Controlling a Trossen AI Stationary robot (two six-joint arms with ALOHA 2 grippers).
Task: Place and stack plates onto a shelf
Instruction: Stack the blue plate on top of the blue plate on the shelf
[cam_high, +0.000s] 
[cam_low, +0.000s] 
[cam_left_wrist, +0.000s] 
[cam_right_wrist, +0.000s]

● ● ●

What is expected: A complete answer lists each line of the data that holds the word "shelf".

Result:
Task: Place and stack plates onto a shelf
Instruction: Stack the blue plate on top of the blue plate on the shelf

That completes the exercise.